简体   繁体   English

是否可以运行HADOOP并将文件从本地fs复制到JAVA BUT中的HDFS,而无需在文件系统上安装Hadoop?

[英]Is that possible to run HADOOP and copy a file from local fs to HDFS in JAVA BUT without installing Hadoop on file system?

I have NOT installed hadoop on my Linux file System. hadoop在Linux文件系统上安装hadoop I would like to run hadoop and copy the file from local file system to HDFS WITHOUT installing hadoop on my Linux file System. 我想运行hadoop并将文件从local file system复制到HDFS无需在Linux文件系统上安装hadoop I have created a sample code but it says "wrong FS, expected file:///". 我创建了一个示例代码,但是显示“ FS错误,预期文件:///”。 Any help for this? 有什么帮助吗?

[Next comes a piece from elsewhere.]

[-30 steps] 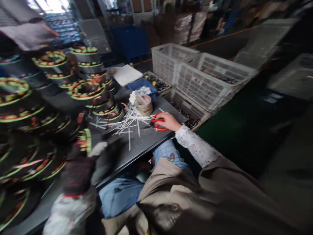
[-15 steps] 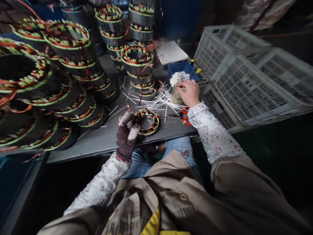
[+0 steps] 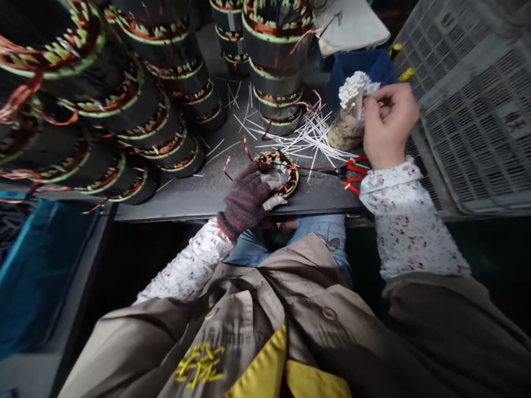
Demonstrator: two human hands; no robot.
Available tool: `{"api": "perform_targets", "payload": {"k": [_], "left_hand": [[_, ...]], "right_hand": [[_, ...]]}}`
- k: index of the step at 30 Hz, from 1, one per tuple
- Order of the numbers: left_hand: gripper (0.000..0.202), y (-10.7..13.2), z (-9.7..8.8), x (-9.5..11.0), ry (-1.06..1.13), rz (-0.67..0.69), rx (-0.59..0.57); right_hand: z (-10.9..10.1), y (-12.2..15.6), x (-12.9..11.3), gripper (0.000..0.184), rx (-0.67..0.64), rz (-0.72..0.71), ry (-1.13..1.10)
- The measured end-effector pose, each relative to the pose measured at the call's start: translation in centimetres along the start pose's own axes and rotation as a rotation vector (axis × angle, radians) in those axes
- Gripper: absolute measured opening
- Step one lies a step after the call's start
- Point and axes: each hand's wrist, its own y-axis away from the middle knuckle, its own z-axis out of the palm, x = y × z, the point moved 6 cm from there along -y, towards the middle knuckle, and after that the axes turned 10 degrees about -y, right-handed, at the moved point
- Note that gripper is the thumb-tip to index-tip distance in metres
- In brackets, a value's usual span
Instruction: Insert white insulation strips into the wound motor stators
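A wound stator ring with copper wire and green-yellow edging lies near the table's front edge. My left hand, in a dark knit glove with pale fingertips, grips its left side, with fingers over the ring and thumb at the front. At the right, my bare right hand is closed in a pinch beside a bundle of thin white tubes standing in a tan holder. What lies between its fingertips is too small to make out. Below that hand rest red-handled pliers, close to a dark lead from the ring.
Stacked stators rise at the back and left. Loose white tubes are strewn behind the ring. A blue bin, a white pad and grey plastic crates stand at the back right. A teal cloth hangs at lower left.
My left hand has come down from beside the ring and taken hold of it. My right hand has turned at the tube bundle, still pinched. The whole view has tilted downward.
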Motion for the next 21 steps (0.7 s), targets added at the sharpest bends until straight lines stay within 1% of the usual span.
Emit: {"api": "perform_targets", "payload": {"k": [1,3,5,6,7,8,10,12,13,16,18,19,20,21], "left_hand": [[0.033,-0.1,0.2,0.0,0.005,0.023,-0.009],[0.034,0.0,0.4,0.4,-0.007,0.04,0.001],[0.031,0.3,0.4,1.1,-0.034,0.011,0.032],[0.029,0.4,0.3,1.6,-0.06,0.021,0.055],[0.027,0.6,0.2,2.2,-0.097,0.05,0.09],[0.026,0.7,0.0,2.8,-0.139,0.095,0.142],[0.024,1.0,-0.3,3.4,-0.195,0.175,0.252],[0.023,1.0,-0.3,3.3,-0.178,0.202,0.305],[0.023,0.9,-0.1,3.0,-0.154,0.193,0.311],[0.033,0.7,0.5,2.5,-0.103,0.171,0.311],[0.045,0.6,0.8,2.4,-0.088,0.172,0.345],[0.05,0.6,0.9,2.4,-0.085,0.167,0.362],[0.054,0.6,0.9,2.4,-0.084,0.157,0.375],[0.056,0.6,1.0,2.4,-0.087,0.145,0.383]], "right_hand": [[0.1,0.2,-0.1,0.039,0.0,0.006,0.009],[0.6,0.2,-0.1,0.05,-0.023,0.038,0.074],[1.2,-0.2,-0.1,0.063,-0.045,0.085,0.13],[1.3,-0.4,-0.1,0.065,-0.046,0.105,0.136],[1.4,-0.5,-0.2,0.064,-0.044,0.11,0.126],[1.3,-0.4,-0.5,0.058,-0.04,0.092,0.105],[0.9,0.4,-1.2,0.037,-0.008,0.017,0.029],[0.4,2.1,-1.8,0.017,0.042,-0.054,-0.096],[0.2,3.1,-1.9,0.012,0.068,-0.081,-0.171],[-0.3,5.3,-1.5,0.01,0.157,-0.126,-0.37],[-0.7,6.1,-0.8,0.011,0.225,-0.101,-0.441],[-0.9,6.3,-0.6,0.013,0.219,-0.073,-0.458],[-0.9,6.6,-0.6,0.015,0.18,-0.051,-0.467],[-0.9,7.0,-0.9,0.018,0.115,-0.041,-0.471]]}}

import org.apache.hadoop.conf.Configuration;
import org.apache.hadoop.fs.*;

import java.io.BufferedInputStream;
import java.io.File;
import java.io.FileInputStream;
import java.io.InputStream;
import java.net.URI;

/**
 * Created by Ashish on 23/4/15.
*/
public class SampleHadoop {

    public static void main(String[] args) throws Exception {
        try {

            Configuration configuration = new Configuration();
            FileSystem fs = FileSystem.get(new URI("hdfs://192.168.1.170:54310/"),configuration);
            fs.copyFromLocalFile(new Path("./part-m-00000"), new Path("hdfs://192.168.1.170:54310/user/hduser/samplefile"));
            fs.close();
        } catch (Exception ex) {
          System.out.println("Exception "+ex.toString());
        }
    }
}

POM.XML 的pom.xml

<dependencies>
    <dependency>
        <groupId>org.postgresql</groupId>
        <artifactId>postgresql</artifactId>
        <version>9.3-1102-jdbc41</version>
    </dependency>
    <dependency>
        <groupId>org.apache.httpcomponents</groupId>
        <artifactId>httpclient</artifactId>
        <version>4.3.4</version>
    </dependency>
    <dependency>
        <groupId>org.apache.hadoop</groupId>
        <artifactId>hadoop-client</artifactId>
        <version>1.0.4</version>
    </dependency>
    <dependency>
        <groupId>org.apache.sqoop</groupId>
        <artifactId>sqoop-client</artifactId>
        <version>1.99.1</version>
    </dependency>
    <dependency>
        <groupId>org.apache.sqoop</groupId>
        <artifactId>sqoop</artifactId>
        <version>1.4.0-incubating</version>
    </dependency>
    <dependency>
        <groupId>mysql</groupId>
        <artifactId>mysql-connector-java</artifactId>
        <version>5.1.34</version>
    </dependency>
    <dependency>
        <groupId>org.apache.sqoop</groupId>
        <artifactId>sqoop-tools</artifactId>
        <version>1.99.4</version>
    </dependency>
    <dependency>
        <groupId>commons-httpclient</groupId>
        <artifactId>commons-httpclient</artifactId>
        <version>3.1</version>
    </dependency>
</dependencies>

I looked for all possible solution and found following: 我寻找了所有可能的解决方案,结果发现:

...
Configuration conf = new Configuration();
conf.addResource(new Path("/home/user/hadoop/conf/core-site.xml"));
conf.addResource(new Path("/home/user/hadoop/conf/hdfs-site.xml"));

BUT in my case I do not want to install hadoop on my liunx file system so I could not specify such path like "home/user/hadoop". 但是,在我的情况下,我不想在我的liunx文件系统上安装hadoop ,因此无法指定诸如“ home / user / hadoop”之类的路径。 I prefer if I could make it run only using jar files. 我希望我可以使其仅使用jar文件运行。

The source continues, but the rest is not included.